A single number is the answer here: how many lines below include "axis"?
○ ○ ○
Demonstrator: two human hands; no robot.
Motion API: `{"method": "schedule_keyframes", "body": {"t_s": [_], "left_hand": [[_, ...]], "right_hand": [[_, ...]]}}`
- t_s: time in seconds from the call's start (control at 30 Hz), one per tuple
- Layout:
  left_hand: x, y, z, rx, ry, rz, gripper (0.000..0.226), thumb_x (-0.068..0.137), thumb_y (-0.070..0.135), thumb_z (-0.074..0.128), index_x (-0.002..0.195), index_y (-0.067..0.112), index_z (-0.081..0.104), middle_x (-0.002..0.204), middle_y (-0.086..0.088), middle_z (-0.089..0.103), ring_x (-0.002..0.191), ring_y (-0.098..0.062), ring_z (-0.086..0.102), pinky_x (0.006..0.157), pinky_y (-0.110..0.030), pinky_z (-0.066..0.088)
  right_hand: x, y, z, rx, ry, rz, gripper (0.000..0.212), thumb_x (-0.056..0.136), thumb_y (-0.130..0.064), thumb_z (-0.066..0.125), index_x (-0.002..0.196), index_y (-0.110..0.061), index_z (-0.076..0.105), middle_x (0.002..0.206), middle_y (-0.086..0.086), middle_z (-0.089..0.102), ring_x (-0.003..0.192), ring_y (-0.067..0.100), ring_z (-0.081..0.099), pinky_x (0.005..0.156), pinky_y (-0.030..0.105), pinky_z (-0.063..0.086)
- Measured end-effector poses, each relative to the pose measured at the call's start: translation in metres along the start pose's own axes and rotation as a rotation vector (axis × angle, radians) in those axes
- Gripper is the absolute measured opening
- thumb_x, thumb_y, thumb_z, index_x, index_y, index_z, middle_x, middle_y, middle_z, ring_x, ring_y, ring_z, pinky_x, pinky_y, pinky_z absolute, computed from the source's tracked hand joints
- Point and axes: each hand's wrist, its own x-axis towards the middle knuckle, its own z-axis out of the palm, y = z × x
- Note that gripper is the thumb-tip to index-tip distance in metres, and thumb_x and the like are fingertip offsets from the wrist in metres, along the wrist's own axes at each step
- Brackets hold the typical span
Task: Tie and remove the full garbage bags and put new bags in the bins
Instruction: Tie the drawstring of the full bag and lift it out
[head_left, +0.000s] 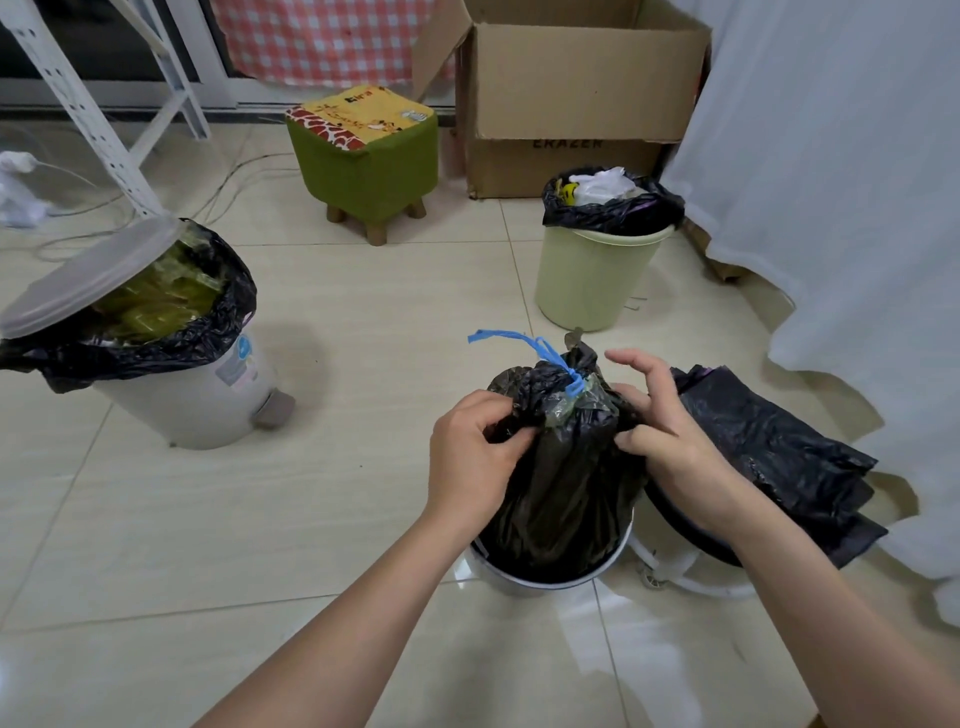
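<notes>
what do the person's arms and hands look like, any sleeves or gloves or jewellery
Both forearms are bare as far as the frame shows, with no sleeves in view. The left hand and right hand wear no gloves, and no rings, watch or bracelet are visible on them.

stool (363, 150): green, wood legs, yellow printed top, far centre on tile floor (322, 499)
box (576, 88): cardboard, flaps open, just right of stool, black lettering on front
curtain (831, 182): white, right side, hem on floor
rack (98, 88): white metal frame, far left
cables (228, 182): thin, on floor betw. rack & stool
cloth (322, 36): red-white check, behind stool
</notes>
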Motion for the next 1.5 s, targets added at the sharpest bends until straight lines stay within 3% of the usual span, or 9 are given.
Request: {"method": "schedule_keyframes", "body": {"t_s": [0.1, 0.27, 0.4, 0.67, 0.8, 0.97, 1.2, 1.4, 1.5], "left_hand": [[0.000, 0.004, -0.001, -0.028, -0.037, 0.019, 0.014, 0.069, -0.001, 0.077, 0.072, 0.013, 0.072, 0.078, 0.014, 0.064, 0.075, 0.001, 0.059, 0.068, -0.016, 0.044], [0.002, 0.017, -0.008, -0.197, -0.177, -0.110, 0.034, 0.069, -0.007, 0.079, 0.079, 0.026, 0.076, 0.080, 0.017, 0.072, 0.079, 0.001, 0.067, 0.075, -0.016, 0.049], [0.013, 0.007, -0.029, -0.415, -0.149, -0.378, 0.017, 0.077, 0.007, 0.078, 0.089, 0.020, 0.076, 0.089, 0.006, 0.075, 0.073, -0.014, 0.071, 0.068, -0.022, 0.056], [-0.003, -0.041, -0.020, -0.031, -0.214, -0.555, 0.003, 0.085, 0.015, 0.072, 0.085, 0.014, 0.075, 0.088, -0.001, 0.071, 0.075, -0.012, 0.061, 0.081, -0.032, 0.052], [-0.005, -0.037, -0.012, -0.118, -0.319, -0.564, 0.012, 0.081, 0.033, 0.077, 0.080, 0.021, 0.077, 0.080, 0.008, 0.071, 0.063, 0.002, 0.060, 0.068, -0.019, 0.051], [-0.007, -0.038, -0.004, -0.022, -0.313, -0.518, 0.008, 0.081, 0.023, 0.078, 0.075, 0.020, 0.073, 0.077, 0.009, 0.068, 0.052, 0.008, 0.054, 0.055, -0.007, 0.042], [-0.010, -0.066, -0.012, 0.197, -0.251, -0.630, 0.026, 0.083, 0.012, 0.068, 0.067, -0.008, 0.065, 0.062, -0.005, 0.054, 0.059, -0.018, 0.047, 0.059, -0.025, 0.037], [-0.001, -0.048, -0.016, 0.030, 0.001, -0.439, 0.013, 0.089, 0.016, 0.067, 0.090, 0.028, 0.066, 0.094, 0.009, 0.067, 0.079, -0.014, 0.059, 0.067, -0.016, 0.044], [0.002, -0.023, -0.018, -0.144, -0.159, -0.308, 0.036, 0.086, 0.044, 0.067, 0.121, 0.037, 0.061, 0.125, 0.020, 0.060, 0.111, -0.002, 0.055, 0.088, -0.013, 0.041]], "right_hand": [[-0.006, -0.008, 0.008, -0.309, -0.046, -0.074, 0.090, 0.074, -0.046, 0.077, 0.146, -0.053, 0.022, 0.147, -0.016, 0.043, 0.137, 0.000, 0.037, 0.111, 0.020, 0.033], [-0.005, -0.004, 0.011, -0.546, 0.122, -0.136, 0.057, 0.067, -0.030, 0.086, 0.115, -0.044, 0.057, 0.118, -0.008, 0.062, 0.112, -0.006, 0.054, 0.101, 0.023, 0.041], [-0.005, 0.002, -0.007, -0.410, 0.124, -0.083, 0.018, 0.079, -0.004, 0.077, 0.090, -0.017, 0.069, 0.089, 0.002, 0.071, 0.089, 0.015, 0.066, 0.087, 0.038, 0.051], [-0.013, -0.006, -0.040, -0.245, 0.047, -0.054, 0.012, 0.081, 0.009, 0.070, 0.089, 0.002, 0.066, 0.087, 0.020, 0.067, 0.080, 0.018, 0.064, 0.078, 0.029, 0.052], [-0.017, -0.009, -0.047, -0.237, 0.061, -0.045, 0.013, 0.081, 0.013, 0.068, 0.089, 0.003, 0.066, 0.083, 0.007, 0.068, 0.077, 0.013, 0.064, 0.075, 0.021, 0.051], [-0.020, -0.009, -0.050, -0.241, 0.047, -0.018, 0.011, 0.081, 0.012, 0.067, 0.089, 0.005, 0.064, 0.082, 0.007, 0.067, 0.076, 0.013, 0.063, 0.073, 0.019, 0.050], [-0.025, -0.016, -0.064, -0.105, 0.124, -0.095, 0.018, 0.069, -0.010, 0.073, 0.082, -0.022, 0.074, 0.081, -0.007, 0.072, 0.078, 0.004, 0.068, 0.073, 0.013, 0.051], [-0.022, -0.011, -0.065, -0.082, 0.102, -0.102, 0.021, 0.068, -0.009, 0.074, 0.083, -0.023, 0.074, 0.083, -0.008, 0.071, 0.080, 0.005, 0.067, 0.074, 0.014, 0.051], [-0.018, -0.006, -0.063, -0.075, 0.160, -0.081, 0.026, 0.063, -0.012, 0.076, 0.086, -0.019, 0.068, 0.085, -0.008, 0.070, 0.081, 0.006, 0.065, 0.078, 0.018, 0.053]]}}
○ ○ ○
* _ANSWER TO THE EXERCISE_:
2